We lost our 17 yr old son Tyler going on 3 yrs this December 28. We've made it this far because we all accepted that the greatest tribute one can make to a departed loveone is to embrace life more and love more, they are with us always. Boxcar
So sorry to hear of your loss. Please remember the memories that you have of your wonderful 46 years together. Prayers are being said for you. Gasser Girl
sorry for your loss boss, don't consider it selfish like the others say. sometimes it just feels like a breath of fresh air to say whats on your mind, there's something to be said about confidence in strangers. sometimes that's just what we all need. remember the good times and take it easy, one day at a time. prayers and thoughts go out to you friend. Rafael
we will be praying for you and your family . If it helps tell us your happiest memory with her . I only ask cuz i lost a friend once and a friend asked me that ... and it gave me a little peace . with respect , jake
The two of you were models for those of us who have tried several times to have a marraige like yours. I'm sure she sits on a pedastal in your mind. Sorry for your great lose.
Ryan, bear with me. My avitar will be up for sale. It's O/T, so I won't get into it here, but look for it at the Pate swap meet next year. Someone is going to get the deal from hell, for some reason, I just don't want to go on with it. Some one else needs to love it now. Thanks for all the kindness.
Mike, you were a lucky man to have spent 46 years with the love of your life. I can only imagine the heart ache you are experiencing. Mike, don't give in to the pain, keep going and know that's what she would want as she watches from above.

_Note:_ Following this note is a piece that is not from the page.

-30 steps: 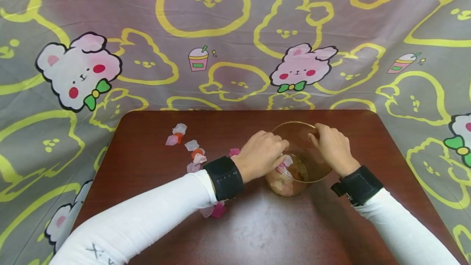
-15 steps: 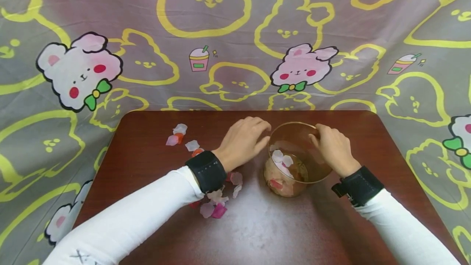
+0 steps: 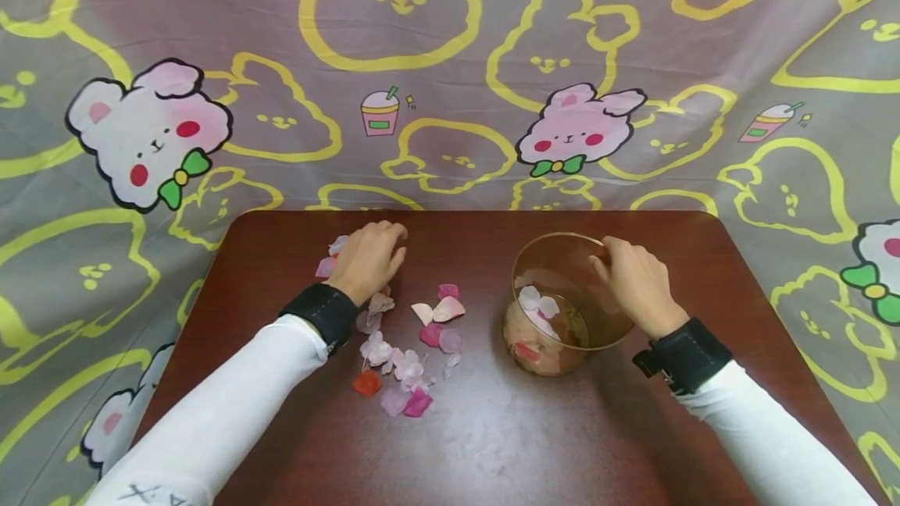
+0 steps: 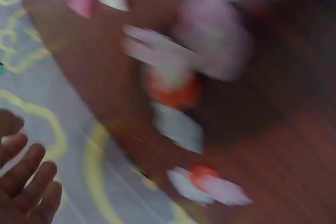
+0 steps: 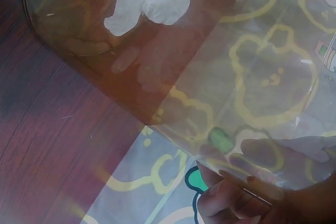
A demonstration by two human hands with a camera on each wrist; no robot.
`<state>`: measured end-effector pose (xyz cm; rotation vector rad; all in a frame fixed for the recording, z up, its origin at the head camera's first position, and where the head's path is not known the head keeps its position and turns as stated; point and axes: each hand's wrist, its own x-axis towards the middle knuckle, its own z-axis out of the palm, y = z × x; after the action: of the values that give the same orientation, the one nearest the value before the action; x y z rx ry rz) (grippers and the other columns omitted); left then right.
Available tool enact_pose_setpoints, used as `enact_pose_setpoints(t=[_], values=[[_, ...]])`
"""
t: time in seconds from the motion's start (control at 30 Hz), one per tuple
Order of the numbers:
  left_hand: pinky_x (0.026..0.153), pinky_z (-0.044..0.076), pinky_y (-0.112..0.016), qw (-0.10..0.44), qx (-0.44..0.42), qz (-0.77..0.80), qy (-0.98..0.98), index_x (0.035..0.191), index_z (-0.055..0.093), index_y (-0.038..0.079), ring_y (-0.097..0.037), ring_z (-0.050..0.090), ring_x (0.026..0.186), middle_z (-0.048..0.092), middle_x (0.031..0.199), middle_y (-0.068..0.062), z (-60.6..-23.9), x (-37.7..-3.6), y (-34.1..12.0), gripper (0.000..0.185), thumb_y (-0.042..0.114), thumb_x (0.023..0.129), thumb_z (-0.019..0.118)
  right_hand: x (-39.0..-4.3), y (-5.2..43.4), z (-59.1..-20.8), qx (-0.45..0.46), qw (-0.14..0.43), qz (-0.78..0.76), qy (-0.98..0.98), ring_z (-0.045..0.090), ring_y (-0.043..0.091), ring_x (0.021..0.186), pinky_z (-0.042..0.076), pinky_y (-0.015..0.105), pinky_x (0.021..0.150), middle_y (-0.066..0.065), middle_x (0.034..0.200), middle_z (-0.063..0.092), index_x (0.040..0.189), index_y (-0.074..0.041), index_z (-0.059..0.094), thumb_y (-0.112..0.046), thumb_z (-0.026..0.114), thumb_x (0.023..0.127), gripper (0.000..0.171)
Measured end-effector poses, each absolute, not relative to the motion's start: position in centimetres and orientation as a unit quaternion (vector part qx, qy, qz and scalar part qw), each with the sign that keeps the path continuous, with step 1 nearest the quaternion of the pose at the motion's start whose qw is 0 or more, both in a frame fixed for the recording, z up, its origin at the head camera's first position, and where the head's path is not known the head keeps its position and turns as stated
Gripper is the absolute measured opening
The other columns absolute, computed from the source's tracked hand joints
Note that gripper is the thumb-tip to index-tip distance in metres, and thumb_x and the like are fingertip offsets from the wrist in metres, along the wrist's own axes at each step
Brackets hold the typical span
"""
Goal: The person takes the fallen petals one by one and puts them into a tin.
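Observation:
My left hand (image 3: 369, 260) hangs over the far left petals, its fingers relaxed and holding nothing. In the left wrist view its fingers (image 4: 37, 177) are loosely bent, apart from the blurred petals (image 4: 177, 129). My right hand (image 3: 638, 287) grips the right rim of a transparent amber glass jar (image 3: 523, 334), thumb inside and fingers outside. Several white and pink petals (image 3: 537, 307) lie in the jar, and a red one (image 3: 526, 351) shows through its wall. The right wrist view shows white petals (image 5: 165, 4) inside the glass and my right fingers (image 5: 226, 200) pinching its rim.
Loose petals lie left of the jar: a pink and cream group (image 3: 448, 308), a pale cluster (image 3: 408, 365), a red petal (image 3: 367, 383) and a magenta one (image 3: 418, 403). The brown table (image 3: 534, 443) ends at a patterned cloth (image 3: 450, 100) behind.
My left hand was over the jar's mouth, then moved left to the far left petals. Additional petals now show in the jar. My right hand and the jar have stayed put.

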<state>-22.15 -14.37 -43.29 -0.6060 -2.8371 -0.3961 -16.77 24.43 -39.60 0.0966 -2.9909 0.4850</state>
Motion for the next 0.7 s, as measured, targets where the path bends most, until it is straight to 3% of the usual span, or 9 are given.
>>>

My prayers go out to you. I can't imagine the pain that you must feel. Rest assured that she is now in a good place where there is no pain and suffering. Tom
sir i am so sorry for your lose. i know there are no words that will help ease your pain.only time will do that.i cannot imagine the pain that now has you in its grips.i truly wish there were magic words that would help you now because i would speak them to you, there just isnt any.prayers for you and yours. ken
Sorry to hear this. I have been married to my college sweetheart for 44 years. I am just South of Dallas if you would like to come out and talk hot rods sometime over coffee. Pm me for my cel phone, I'm always ready to talk and visit. Ed
Oh my God man, I'm so sorry. I feel your grief through your post and it brings tears to my eyes. I can't imagine all that you're feeling right now. We're here for you, my brother. Hang in there. This loss won't be easy and I'm sure it's hard to imagine that the sun will ever shine again, but it will. You have a healing process to go through and it begins when you are ready for it. You have to live for yourself and now for Cris too. I would invite you to not make any big decisions right now, like getting rid of the car in your avatar. I say that with the utmost respect for you and your loss. Tell us more about Cris. Share some memories with us. It would be nice to hear more. Prayers and blessings to you and yours. Take care, my friend.
Sincerest condolences. I really can't imagine the pain and loss. I have and will continue to pray for you.
My wife and I are married 42 years Oct. 4th this year. Started going together in high school, 1964. There are no words. Keep Cris in your heart and know that everyone here on the H.A.M.B. is keeping you in our thoughts and prayers.
Dam Mike So sorry to hear about your loss I completely understand how a lady like that can be your whole world Peace be with you brother, and peace be with your Wife too.
Not selfish at all. I lost my first wife to cancer back in '87 when she was just 29. I still think of her all the time and talking about it is how I deal with it. Sorry to hear about your loss, and know that you're in our thoughts and prayers. .
Mike I would agree with Saxman on holding off making big decisions. Unfortunately, I do know where your at and what your feeling. The day Earnhardt hit the wall, we were given the news that my late wife had inoperable brain cancer. Two and a half years later, she was gone. I thought that things were never to be the same, and that happiness was gone from my life. The cars, guitar collection and other things that we enjoyed together only brought tears and pain, so they were sold. Were I to do it over, I would have held on to them. While they initially brought pain, the few things I kept eventually brought smiles at the memories they invoked. I am truly sorry for your loss.